[Stored data]:
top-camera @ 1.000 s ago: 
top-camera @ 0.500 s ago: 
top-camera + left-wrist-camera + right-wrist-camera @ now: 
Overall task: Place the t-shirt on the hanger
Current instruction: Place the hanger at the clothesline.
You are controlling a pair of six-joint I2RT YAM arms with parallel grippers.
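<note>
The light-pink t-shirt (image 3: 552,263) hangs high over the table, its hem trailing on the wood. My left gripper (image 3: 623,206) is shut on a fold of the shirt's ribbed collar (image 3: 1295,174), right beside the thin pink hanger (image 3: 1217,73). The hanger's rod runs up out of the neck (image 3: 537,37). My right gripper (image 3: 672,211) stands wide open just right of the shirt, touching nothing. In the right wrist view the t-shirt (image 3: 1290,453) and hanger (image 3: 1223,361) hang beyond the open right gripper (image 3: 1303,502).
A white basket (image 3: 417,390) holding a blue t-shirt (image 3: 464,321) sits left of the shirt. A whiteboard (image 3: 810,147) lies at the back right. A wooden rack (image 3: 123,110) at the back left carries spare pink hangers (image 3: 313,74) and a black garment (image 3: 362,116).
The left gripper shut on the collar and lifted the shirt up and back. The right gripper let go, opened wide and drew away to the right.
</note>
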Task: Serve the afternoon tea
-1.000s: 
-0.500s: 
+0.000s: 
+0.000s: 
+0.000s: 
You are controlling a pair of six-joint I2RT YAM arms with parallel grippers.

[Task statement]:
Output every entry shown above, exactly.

[Response]:
top-camera @ 1.000 s ago: 
top-camera @ 0.500 s ago: 
top-camera + left-wrist-camera + right-wrist-camera @ now: 
Overall task: Place the t-shirt on the hanger
Current instruction: Place the hanger at the clothesline.
You are controlling a pair of six-joint I2RT YAM arms with parallel grippers.
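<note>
The light-pink t-shirt (image 3: 552,263) hangs high over the table, its hem trailing on the wood. My left gripper (image 3: 623,206) is shut on a fold of the shirt's ribbed collar (image 3: 1295,174), right beside the thin pink hanger (image 3: 1217,73). The hanger's rod runs up out of the neck (image 3: 537,37). My right gripper (image 3: 672,211) stands wide open just right of the shirt, touching nothing. In the right wrist view the t-shirt (image 3: 1290,453) and hanger (image 3: 1223,361) hang beyond the open right gripper (image 3: 1303,502).
A white basket (image 3: 417,390) holding a blue t-shirt (image 3: 464,321) sits left of the shirt. A whiteboard (image 3: 810,147) lies at the back right. A wooden rack (image 3: 123,110) at the back left carries spare pink hangers (image 3: 313,74) and a black garment (image 3: 362,116).
The left gripper shut on the collar and lifted the shirt up and back. The right gripper let go, opened wide and drew away to the right.
</note>
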Task: Serve the afternoon tea
-1.000s: 
-0.500s: 
+0.000s: 
+0.000s: 
+0.000s: 
You are controlling a pair of six-joint I2RT YAM arms with parallel grippers.

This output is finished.